Work required → Please output the full listing, character for character.

Data block →
********

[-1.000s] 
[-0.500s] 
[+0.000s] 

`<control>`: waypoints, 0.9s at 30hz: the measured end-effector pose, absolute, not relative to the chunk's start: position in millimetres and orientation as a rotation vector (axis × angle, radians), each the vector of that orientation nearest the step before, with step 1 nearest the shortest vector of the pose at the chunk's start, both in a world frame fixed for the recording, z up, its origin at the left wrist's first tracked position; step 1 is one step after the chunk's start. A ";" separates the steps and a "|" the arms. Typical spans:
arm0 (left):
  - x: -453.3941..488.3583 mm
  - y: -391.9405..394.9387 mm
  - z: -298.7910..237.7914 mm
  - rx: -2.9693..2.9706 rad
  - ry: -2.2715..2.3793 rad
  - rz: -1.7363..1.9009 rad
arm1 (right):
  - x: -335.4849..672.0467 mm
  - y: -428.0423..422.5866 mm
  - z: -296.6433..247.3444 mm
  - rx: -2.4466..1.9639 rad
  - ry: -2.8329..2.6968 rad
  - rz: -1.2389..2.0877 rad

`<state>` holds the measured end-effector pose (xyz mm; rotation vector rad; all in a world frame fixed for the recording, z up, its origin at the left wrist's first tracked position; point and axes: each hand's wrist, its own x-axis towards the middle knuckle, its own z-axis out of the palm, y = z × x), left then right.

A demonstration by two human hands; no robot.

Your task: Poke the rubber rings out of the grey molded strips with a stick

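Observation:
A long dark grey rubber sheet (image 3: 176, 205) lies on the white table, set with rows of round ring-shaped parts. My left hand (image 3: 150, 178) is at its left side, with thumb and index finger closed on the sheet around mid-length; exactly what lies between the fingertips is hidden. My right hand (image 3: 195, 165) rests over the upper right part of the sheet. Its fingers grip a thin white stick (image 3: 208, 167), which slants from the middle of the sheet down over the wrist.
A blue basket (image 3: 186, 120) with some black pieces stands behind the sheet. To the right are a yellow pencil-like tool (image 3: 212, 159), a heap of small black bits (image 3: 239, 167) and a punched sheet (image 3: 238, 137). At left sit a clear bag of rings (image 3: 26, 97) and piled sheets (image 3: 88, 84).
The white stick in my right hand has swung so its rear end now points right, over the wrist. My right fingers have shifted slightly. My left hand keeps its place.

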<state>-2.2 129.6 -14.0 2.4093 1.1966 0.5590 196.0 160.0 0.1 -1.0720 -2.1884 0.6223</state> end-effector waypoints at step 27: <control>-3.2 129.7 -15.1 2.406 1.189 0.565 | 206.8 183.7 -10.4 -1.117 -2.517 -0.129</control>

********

The answer →
[-1.000s] 
[-0.500s] 
[+0.000s] 

`<control>`: waypoints, 0.9s at 30hz: the measured end-effector pose, absolute, not relative to the chunk's start: position in millimetres and orientation as a rotation vector (axis × angle, radians), each the vector of that orientation nearest the step before, with step 1 nearest the shortest vector of the pose at the chunk's start, both in a world frame fixed for the recording, z up, its origin at the left wrist's first tracked position; step 1 is one step after the chunk's start. A ";" separates the steps and a "|" the arms. Typical spans:
arm0 (left):
  - x: -453.3941..488.3583 mm
  - y: -391.9405..394.9387 mm
  - z: -298.7910..237.7914 mm
  - rx: -2.9693..2.9706 rad
  - ry: -2.2715..2.3793 rad
  - rz: -1.7363..1.9009 rad
arm1 (right):
  - x: -335.4849..672.0467 mm
  - y: -428.0423..422.5866 mm
  - z: -296.6433..247.3444 mm
  - rx: -2.4466..1.9639 rad
  - ry: -2.8329..2.6968 rad
  - rz: -1.2389..2.0877 rad

`<state>` holds the measured end-effector pose (xyz mm; rotation vector rad; all in a world frame fixed for the recording, z up, its origin at the left wrist's first tracked position; point and axes: each hand's wrist, its own x-axis towards the middle knuckle, its own z-axis out of the palm, y = z × x), left then right.

A demonstration by two human hands; no robot.

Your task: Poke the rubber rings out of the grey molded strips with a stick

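Observation:
A long dark grey rubber sheet (image 3: 176, 205) lies on the white table, set with rows of round ring-shaped parts. My left hand (image 3: 150, 178) is at its left side, with thumb and index finger closed on the sheet around mid-length; exactly what lies between the fingertips is hidden. My right hand (image 3: 195, 165) rests over the upper right part of the sheet. Its fingers grip a thin white stick (image 3: 208, 167), which slants from the middle of the sheet down over the wrist.
A blue basket (image 3: 186, 120) with some black pieces stands behind the sheet. To the right are a yellow pencil-like tool (image 3: 212, 159), a heap of small black bits (image 3: 239, 167) and a punched sheet (image 3: 238, 137). At left sit a clear bag of rings (image 3: 26, 97) and piled sheets (image 3: 88, 84).
The white stick in my right hand has swung so its rear end now points right, over the wrist. My right fingers have shifted slightly. My left hand keeps its place.
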
<state>-2.2 129.6 -14.0 2.4093 1.1966 0.5590 196.0 160.0 0.1 -1.0720 -2.1884 0.6223</state> end-effector waypoints at step 27: <control>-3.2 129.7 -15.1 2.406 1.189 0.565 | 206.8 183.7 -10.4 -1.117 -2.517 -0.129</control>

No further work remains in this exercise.